Umas e outras e o gole do santo

Apesar de haver defendentes do costumeiro uso do “gole do santo”, prática de cachaceiros nas bodegas, como originário da libação, este não é o motivo do artiguete. Menos, ainda, o afirmar que o colonizador português trouxe a usança para o Brasil.

Assim, afastemos gregos e romanos. Homero na Ilíada e Petrônio no Satyricom. E, até citação bíblica, naquele ritual de derramar vinho, perfume e água nos altares ou no chão, em oferenda aos deuses.

O tema surgiu de animado bate-papo com um hoje grande empresário e, nos anos setenta do século passado, proprietário de conhecido depósito distribuidor de bebidas no Estado.

Esse amigo, cujo nome preservo, sempre gostou de anedotas e fatos curiosos e solicitou dos vendedores, quando de visitas comerciais às mercearias suburbanas, observar acontecimentos incomuns relativos à cachaça e aos consumidores. Dentre vários colhidos e anotados, o “gole do santo”, hábito da maioria dos beberrões antes de ingerir a aguardente, jogando um pouco no piso, obteve destaque. Registrei alguns deles, inclusive como titulados.

O religioso, antecipando o entornar do líquido, benzia-se a cada bicada.

Já o respeitador, nunca jogava fora porção da “malvada” e, indagado o porquê, afirmava que, por ser pecado, santo nenhum ingere.

Outro asseverava que o melhor estava na parte de cima e na de baixo, não podendo descartar a do meio.

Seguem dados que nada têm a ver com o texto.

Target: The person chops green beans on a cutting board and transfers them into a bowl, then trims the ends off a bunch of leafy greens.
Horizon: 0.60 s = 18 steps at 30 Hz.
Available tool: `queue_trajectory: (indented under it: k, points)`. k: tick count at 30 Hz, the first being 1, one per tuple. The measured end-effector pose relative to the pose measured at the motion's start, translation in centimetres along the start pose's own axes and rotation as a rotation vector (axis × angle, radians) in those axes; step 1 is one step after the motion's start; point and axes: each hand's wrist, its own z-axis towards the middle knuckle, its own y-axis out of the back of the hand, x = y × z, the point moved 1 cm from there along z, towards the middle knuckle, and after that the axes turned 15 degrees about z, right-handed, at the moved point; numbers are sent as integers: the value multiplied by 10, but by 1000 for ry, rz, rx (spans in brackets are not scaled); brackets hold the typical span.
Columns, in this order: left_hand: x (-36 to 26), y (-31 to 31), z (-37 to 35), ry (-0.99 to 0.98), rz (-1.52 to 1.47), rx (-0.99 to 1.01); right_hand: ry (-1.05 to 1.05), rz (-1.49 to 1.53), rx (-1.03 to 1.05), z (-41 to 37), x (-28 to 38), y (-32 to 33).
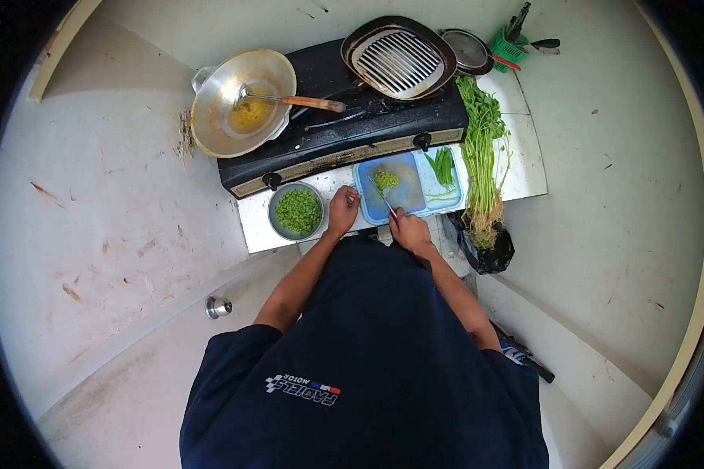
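My right hand (408, 227) is closed round the handle of a knife (386, 202), whose blade points up and left over the blue cutting board (408, 195). Chopped green pieces (386, 180) lie in a small pile at the blade's tip. At the board's left edge is my left hand (344, 209), its fingers curled together; whether anything is between them is too small to tell. A bowl of chopped greens (298, 211) stands left of that hand. Whole green pods (443, 167) lie in the blue tray (456, 202) on the right.
Behind the board is a black stove (328, 137) with a wok (203, 117) holding yellow liquid and a ladle (313, 102), plus a grill pan (399, 62). Leafy stalks (483, 172) lie at the right above a black bag (499, 254). A green basket (508, 48) holds utensils.
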Motion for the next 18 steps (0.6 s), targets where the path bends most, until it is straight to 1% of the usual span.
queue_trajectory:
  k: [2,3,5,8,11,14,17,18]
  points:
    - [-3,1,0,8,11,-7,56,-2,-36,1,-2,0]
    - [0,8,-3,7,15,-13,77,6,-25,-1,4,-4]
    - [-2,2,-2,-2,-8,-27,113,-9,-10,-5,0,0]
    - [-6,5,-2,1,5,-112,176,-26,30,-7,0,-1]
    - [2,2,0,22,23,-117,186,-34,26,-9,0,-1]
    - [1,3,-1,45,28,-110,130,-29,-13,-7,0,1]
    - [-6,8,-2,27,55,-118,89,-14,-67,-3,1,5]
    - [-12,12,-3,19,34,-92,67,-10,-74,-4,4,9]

Místico fazia-se um senhor idoso. Pedia o drinque, olhava-o, puxava a medalha pendurada no pescoço, beijava-a contrito e, em seguida sorvia-o. 

Havia um, dito ateu, não fazedor da oferta por razão óbvia.

Porém o que mais chamou a atenção foi um beberrão inveterado, frequentador das manhãs e desfrutador de dose dupla. Passou a entrar no bar, pedir a branquinha e despejar toda no pé do balcão. Explicou tal atitude porque abandonou o vício, mas não quis privar a entidade do ofertório diário.